Most transgenic plants carrying the cryIA(a) gene did not express it with the exception of seven transformants (Table 1). The correlation between gene copy number and its expression in transformants has been reported to be positive (Gendloff et al., 1990; Hobbs et al., 1992), indeterminate (Dean et al., 1989), or negative (Hobbs et al., 1990, 1992). The results in this study indicated that transformants with higher ICP activity all had single copy while those transformants with no ICP activity (like P13, P16, P22, and P23) all had multiple copies of the T-DNA containing cryIA(a) gene (Figure 2B). We do not know what causes this phenomenon. In this experiment the rRNA was used as an internal control and a similar amount of RNA was loaded into each well. This negative correlation suggested a possibility that the lack of cryIA(a) mRNA transcripts might result from epigenetic silencing of gene expression by induction of repeated DNA sequence. A similar observation was reported earlier by van der Krol et al. (1990) and Napoli et al. (1990), who showed that transformation of additional homologous genes caused a gene-specific collapse in expression. The mechanism of co-suppression by transgenes may involve interference of RNA strands with the transcription process itself or DNA methylation of the endogenous gene. DNA methylation has been shown to be a mechanism for inactivation of chimeric transgenes (Hobbs et al., 1990; Matzke et al., 1989) and the demethylating agent 5-azacytidine has been used to reactivate silent transgenes (Bochardt et al., 1992). In addition, treatment of Agrobacterium with 5-azacytidine was efficient in increasing transformation frequencies (Palmgren et al., 1993). The suppression of cryIA(a) caused by these processes is being studied in our laboratory.

Among the seven transformants which expressed cryIA(a) gene, the levels of mRNA transcripts varied. The variation in transgene expression might be the result of a position effect in the genome. Low levels of cryIA(a) gene expression in plants might also be attributable to mRNA instability as suggested by Murray et al. (1991). A similar construct, 35S/cryIA(a)/nos, was involved in their studies. This RNA instability might also be due to an incomplete functioning of a polyadenylation signal. Furthermore, plant codon usage, in general, prefer G + C content in the codon position III (Murray et al., 1989), but the truncated cryIA(a) gene used in our study has a high A + T content, which may lead to low gene expression. However, a major

block to cryIA(a) gene expression in plants might be related to translation, which in turn effects the accumulation of cryIA(a) mRNA. Several lines of evidence show that insect-resistant plants containing the modified cryIA(b) have higher amounts of RNA than those with the truncated wild type gene (Fujimoto et al., 1993; Perlak et al., 1991). Those modified ICPs are more abundant in the transgenic plants.

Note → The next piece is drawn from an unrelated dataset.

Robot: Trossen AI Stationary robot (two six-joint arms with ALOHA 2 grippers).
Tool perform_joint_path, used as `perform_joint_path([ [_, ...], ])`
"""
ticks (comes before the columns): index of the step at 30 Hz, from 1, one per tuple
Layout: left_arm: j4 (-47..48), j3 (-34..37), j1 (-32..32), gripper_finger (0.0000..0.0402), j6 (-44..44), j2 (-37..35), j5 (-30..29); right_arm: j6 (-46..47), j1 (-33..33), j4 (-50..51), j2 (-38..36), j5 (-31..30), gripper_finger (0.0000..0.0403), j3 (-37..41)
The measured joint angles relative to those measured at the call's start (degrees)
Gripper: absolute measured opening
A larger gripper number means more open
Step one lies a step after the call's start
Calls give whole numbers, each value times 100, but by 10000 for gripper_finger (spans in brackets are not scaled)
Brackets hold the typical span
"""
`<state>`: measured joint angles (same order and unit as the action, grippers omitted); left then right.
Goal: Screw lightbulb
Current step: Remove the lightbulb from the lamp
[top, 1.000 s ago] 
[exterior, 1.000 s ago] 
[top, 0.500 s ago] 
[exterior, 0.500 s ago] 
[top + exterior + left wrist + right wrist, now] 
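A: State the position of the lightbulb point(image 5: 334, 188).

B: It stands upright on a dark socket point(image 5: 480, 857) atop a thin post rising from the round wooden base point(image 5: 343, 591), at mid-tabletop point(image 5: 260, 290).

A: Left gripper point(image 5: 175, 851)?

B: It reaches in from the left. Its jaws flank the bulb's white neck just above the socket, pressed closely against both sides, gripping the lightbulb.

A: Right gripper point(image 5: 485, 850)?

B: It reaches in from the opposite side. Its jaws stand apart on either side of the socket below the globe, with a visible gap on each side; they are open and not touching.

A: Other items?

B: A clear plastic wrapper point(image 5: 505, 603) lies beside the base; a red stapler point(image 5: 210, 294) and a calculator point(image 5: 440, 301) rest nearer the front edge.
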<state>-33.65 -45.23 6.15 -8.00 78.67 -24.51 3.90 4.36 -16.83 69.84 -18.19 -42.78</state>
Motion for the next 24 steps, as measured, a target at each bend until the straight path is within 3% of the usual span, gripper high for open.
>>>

Transgenic plants expressing insecticidal crystal genes are a powerful tool in an integrated pest management program. Several strategies have been proposed to increase insect-resistance in the field. The first involves the use of a tissue-specific, chemically-responsive (Williams et al., 1992), or wound-inducible promoter for B.t. expression. The second strategy is to modify the B.t. coding usage leading to a higher expression in the plant. The third, and final, strategy for enhancing the insect-resistant effect is to induce expressions of various B.t. genes in the same plant. Although in our study the level of CryIA(a) in transgenic potato plants was relatively low, it still amounted to 7_52 ng/g of fresh weight tissue. Several studies have also shown other transgenic plants expressing the truncated CryIA(b) at a level similar to our transgenic potatoes (Barton et al., 1987; Fischhoff et al., 1987; Vaeck et al., 1987). Since the LC50 (50% insect lethal of ICP concentration) for lepidopteran pests is about 25_40 ng/g (Vaeck et al., 1987), it is highly possible that transgenic potato plants will have significant defences against lepidopteran pests with further improvement in gene expression.

Acknowledgments. The authors want to thank Drs. Jia-Ing Tsai, Tse-Min Lee, and Klaus Eimert for helpful suggestions. This work was supported by the Academia Sinica and by a grant from the National Science Council of the Republic of China.